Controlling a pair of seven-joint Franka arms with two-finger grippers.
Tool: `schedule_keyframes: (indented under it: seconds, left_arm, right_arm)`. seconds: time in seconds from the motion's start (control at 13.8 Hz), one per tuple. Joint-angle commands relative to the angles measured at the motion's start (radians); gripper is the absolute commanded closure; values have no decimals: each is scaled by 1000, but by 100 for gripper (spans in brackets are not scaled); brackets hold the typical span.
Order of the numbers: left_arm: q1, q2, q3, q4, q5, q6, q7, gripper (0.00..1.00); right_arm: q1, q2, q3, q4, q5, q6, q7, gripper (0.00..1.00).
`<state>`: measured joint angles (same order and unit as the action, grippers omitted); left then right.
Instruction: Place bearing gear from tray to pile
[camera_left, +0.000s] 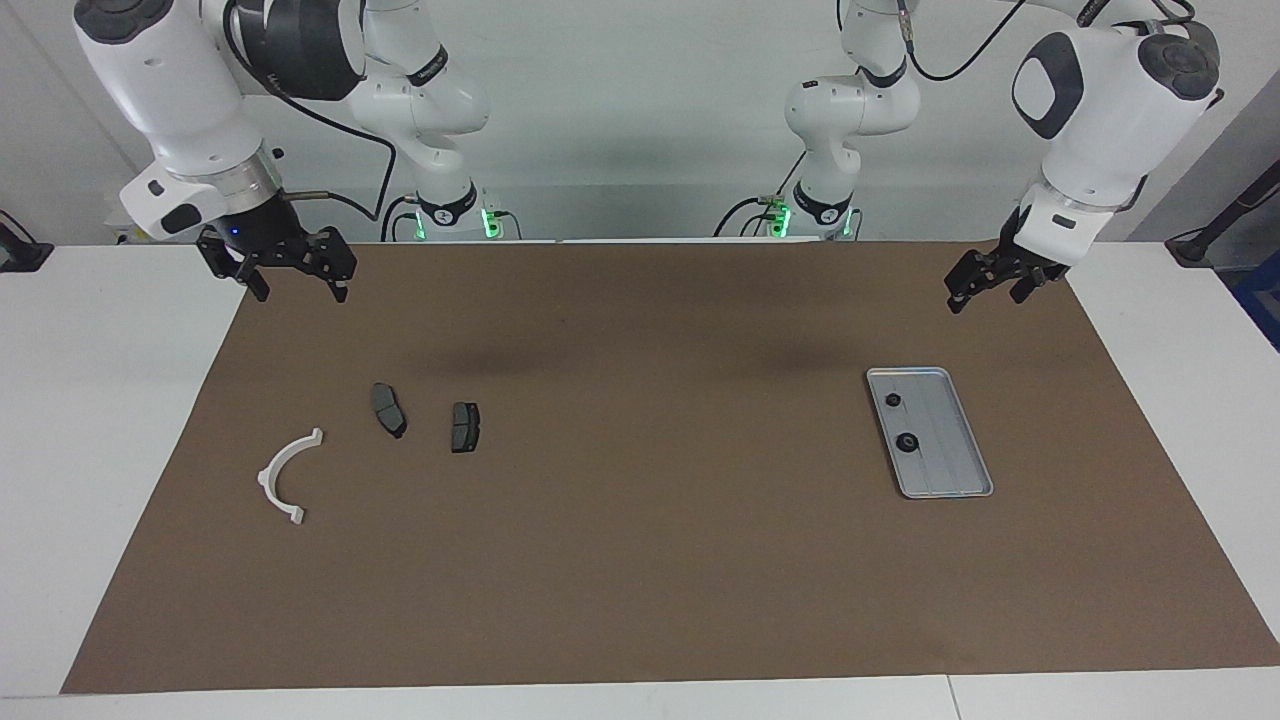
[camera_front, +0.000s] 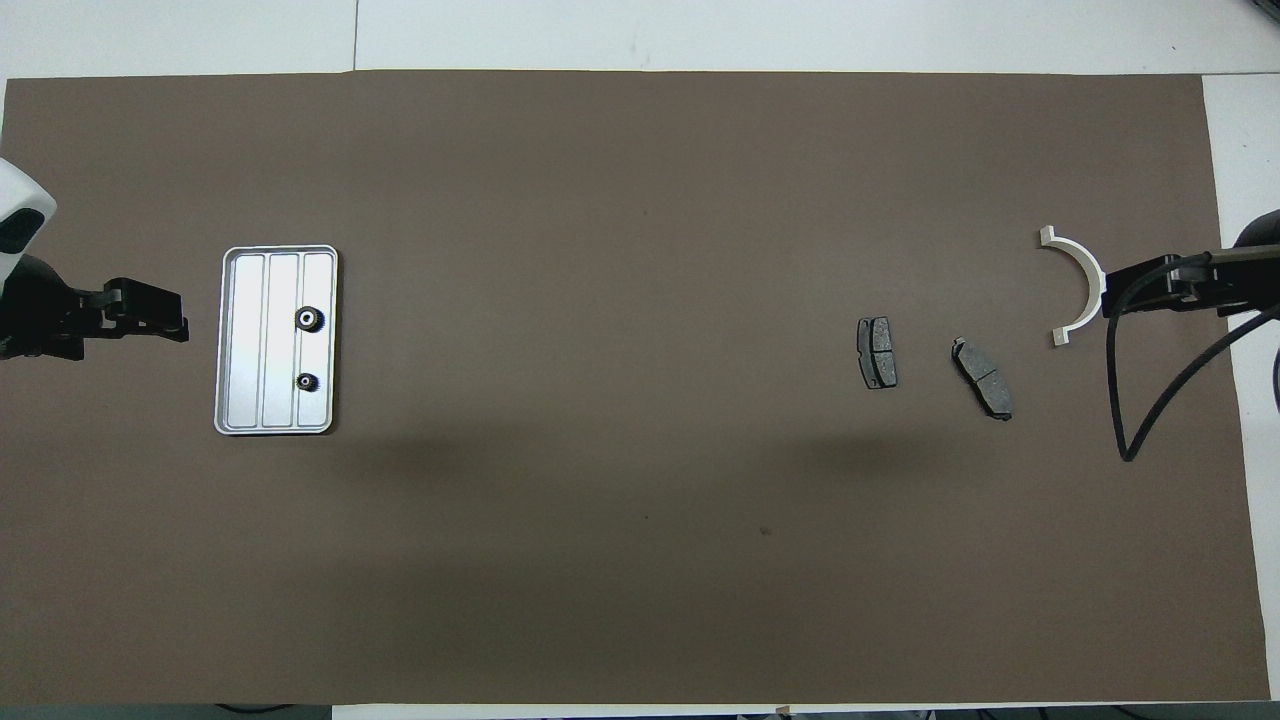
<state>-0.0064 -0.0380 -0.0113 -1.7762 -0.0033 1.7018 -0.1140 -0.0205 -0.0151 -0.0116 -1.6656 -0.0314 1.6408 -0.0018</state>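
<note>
The silver-grey tray (camera_left: 950, 450) lies on the brown mat toward the left arm's end; it also shows in the overhead view (camera_front: 250, 340). Two small black gears lie in it: a larger gear (camera_left: 908, 443) (camera_front: 310, 319) and a smaller gear (camera_left: 893, 400) (camera_front: 307, 381) nearer to the robots. The pile lies toward the right arm's end: a white semicircular bracket (camera_left: 272, 470) (camera_front: 1085, 262) and two dark grey pads (camera_left: 388, 409) (camera_left: 465, 427). My left gripper (camera_left: 985, 290) hangs open and empty above the mat beside the tray. My right gripper (camera_left: 297, 285) hangs open and empty above the mat's corner.
The brown mat (camera_left: 640, 560) covers most of the white table (camera_left: 100, 400). A black cable (camera_front: 1150, 400) hangs from the right arm over the mat beside the bracket. Both arm bases stand at the robots' edge of the table.
</note>
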Motion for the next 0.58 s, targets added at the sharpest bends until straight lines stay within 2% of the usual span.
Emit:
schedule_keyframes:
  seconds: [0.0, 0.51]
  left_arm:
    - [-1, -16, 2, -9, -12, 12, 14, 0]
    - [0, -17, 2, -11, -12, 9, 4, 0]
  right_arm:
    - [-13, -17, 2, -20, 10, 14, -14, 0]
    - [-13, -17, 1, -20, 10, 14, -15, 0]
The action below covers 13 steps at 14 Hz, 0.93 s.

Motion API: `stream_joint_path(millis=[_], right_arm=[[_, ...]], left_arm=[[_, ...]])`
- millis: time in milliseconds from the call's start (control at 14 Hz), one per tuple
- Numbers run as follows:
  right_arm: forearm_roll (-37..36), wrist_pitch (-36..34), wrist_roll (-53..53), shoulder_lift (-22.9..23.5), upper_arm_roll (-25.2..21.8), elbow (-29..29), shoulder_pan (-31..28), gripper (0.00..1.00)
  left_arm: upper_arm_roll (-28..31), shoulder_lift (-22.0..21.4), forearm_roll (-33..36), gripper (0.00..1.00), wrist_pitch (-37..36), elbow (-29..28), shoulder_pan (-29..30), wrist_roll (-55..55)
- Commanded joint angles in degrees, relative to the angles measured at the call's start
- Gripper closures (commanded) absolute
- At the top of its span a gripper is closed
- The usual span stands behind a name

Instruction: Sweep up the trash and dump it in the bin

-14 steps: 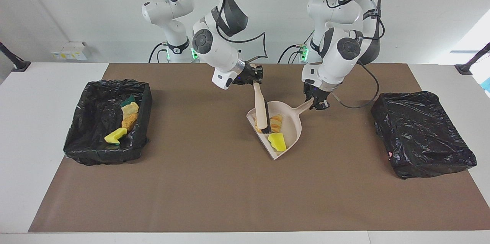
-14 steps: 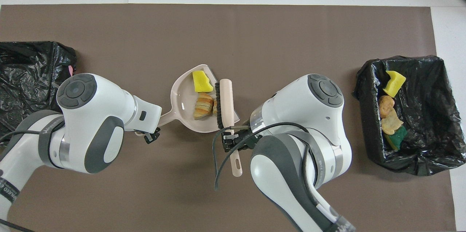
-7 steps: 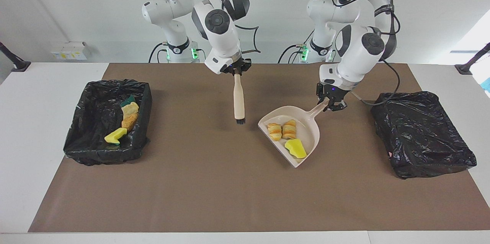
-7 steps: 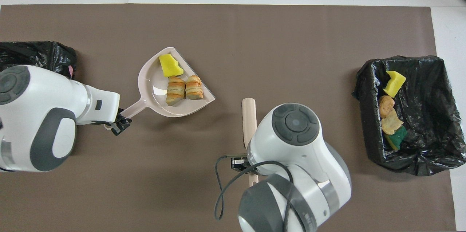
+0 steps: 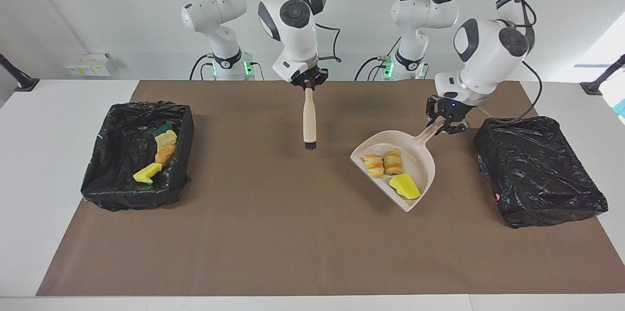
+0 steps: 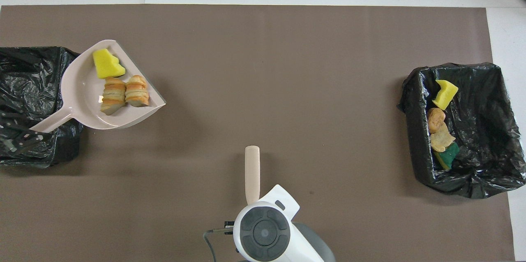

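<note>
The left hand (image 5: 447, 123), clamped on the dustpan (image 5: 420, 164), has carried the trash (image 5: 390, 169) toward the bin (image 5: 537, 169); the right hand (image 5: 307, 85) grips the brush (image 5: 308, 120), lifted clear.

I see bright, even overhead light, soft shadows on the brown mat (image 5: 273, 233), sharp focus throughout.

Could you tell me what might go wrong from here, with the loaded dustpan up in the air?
1. The left end effector grips only the handle tip of the dustpan, which is tilted; the yellow sponge chunk near its open lip could slide off onto the brown mat.
2. The black bin nearest the dustpan looks bagged over, so a dump there may scatter the two striped bread pieces.
3. The brush hanging from the right end effector could swing.
</note>
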Motion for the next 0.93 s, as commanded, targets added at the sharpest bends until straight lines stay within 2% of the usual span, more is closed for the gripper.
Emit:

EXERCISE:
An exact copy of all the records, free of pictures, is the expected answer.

WRITTEN RESPONSE:
Controlling a pair of seven-joint Franka arms with two-finger grippers.
Tool: `schedule_keyframes: (indented under it: seconds, left_arm, right_arm)`. seconds: time in seconds from the motion's start (control at 13.8 Hz), one per tuple. Joint-angle commands relative to the angles measured at the motion's start (radians); gripper is the absolute commanded closure; values have no decimals: each is scaled by 1000, but by 100 for gripper (spans in brackets are not scaled); brackets hold the typical span.
Order of the numbers: left_arm: q1, q2, q3, q4, q5, q6, q7, gripper (0.00..1.00); right_arm: q1, q2, q3, q4, q5, q6, q7, gripper (0.00..1.00).
`<state>`: measured joint angles (same order and unit as the action, grippers omitted); left then right.
Instruction: Place bearing gear from tray to pile
[camera_left, +0.000s] 
[camera_front, +0.000s] 
<state>-0.0064 -0.0380 -0.0113 -1.7762 -0.0033 1.7018 -0.1140 -0.0205 -0.0151 -0.0116 -1.6656 -0.0314 1.6408 -0.0018</state>
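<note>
The silver-grey tray (camera_left: 950, 450) lies on the brown mat toward the left arm's end; it also shows in the overhead view (camera_front: 250, 340). Two small black gears lie in it: a larger gear (camera_left: 908, 443) (camera_front: 310, 319) and a smaller gear (camera_left: 893, 400) (camera_front: 307, 381) nearer to the robots. The pile lies toward the right arm's end: a white semicircular bracket (camera_left: 272, 470) (camera_front: 1085, 262) and two dark grey pads (camera_left: 388, 409) (camera_left: 465, 427). My left gripper (camera_left: 985, 290) hangs open and empty above the mat beside the tray. My right gripper (camera_left: 297, 285) hangs open and empty above the mat's corner.
The brown mat (camera_left: 640, 560) covers most of the white table (camera_left: 100, 400). A black cable (camera_front: 1150, 400) hangs from the right arm over the mat beside the bracket. Both arm bases stand at the robots' edge of the table.
</note>
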Motion for the next 0.58 s, targets added at the sharpest bends until straight lines stay within 2% of the usual span.
Emit:
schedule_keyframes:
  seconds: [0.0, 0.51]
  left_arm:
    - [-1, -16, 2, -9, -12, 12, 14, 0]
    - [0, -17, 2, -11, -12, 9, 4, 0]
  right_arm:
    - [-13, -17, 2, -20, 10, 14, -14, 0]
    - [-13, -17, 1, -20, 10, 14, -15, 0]
The action below covers 13 steps at 14 Hz, 0.93 s.

Motion API: `stream_joint_path(millis=[_], right_arm=[[_, ...]], left_arm=[[_, ...]])`
- millis: time in milliseconds from the call's start (control at 14 Hz), one per tuple
- Numbers run as follows:
  right_arm: forearm_roll (-37..36), wrist_pitch (-36..34), wrist_roll (-53..53), shoulder_lift (-22.9..23.5), upper_arm_roll (-25.2..21.8), elbow (-29..29), shoulder_pan (-31..28), gripper (0.00..1.00)
  left_arm: upper_arm_roll (-28..31), shoulder_lift (-22.0..21.4), forearm_roll (-33..36), gripper (0.00..1.00), wrist_pitch (-37..36), elbow (-29..28), shoulder_pan (-29..30), wrist_roll (-55..55)
- Commanded joint angles in degrees, relative to the angles measured at the call's start
- Gripper closures (commanded) absolute
- At the top of its span a gripper is closed
- The usual span stands behind a name

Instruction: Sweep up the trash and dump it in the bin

-14 steps: 
-14 steps: 
-7 steps: 
-7 steps: 
+0 steps: 
+0 steps: 

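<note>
The left hand (image 5: 447, 123), clamped on the dustpan (image 5: 420, 164), has carried the trash (image 5: 390, 169) toward the bin (image 5: 537, 169); the right hand (image 5: 307, 85) grips the brush (image 5: 308, 120), lifted clear.

I see bright, even overhead light, soft shadows on the brown mat (image 5: 273, 233), sharp focus throughout.

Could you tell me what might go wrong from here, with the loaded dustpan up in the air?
1. The left end effector grips only the handle tip of the dustpan, which is tilted; the yellow sponge chunk near its open lip could slide off onto the brown mat.
2. The black bin nearest the dustpan looks bagged over, so a dump there may scatter the two striped bread pieces.
3. The brush hanging from the right end effector could swing.
</note>
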Motion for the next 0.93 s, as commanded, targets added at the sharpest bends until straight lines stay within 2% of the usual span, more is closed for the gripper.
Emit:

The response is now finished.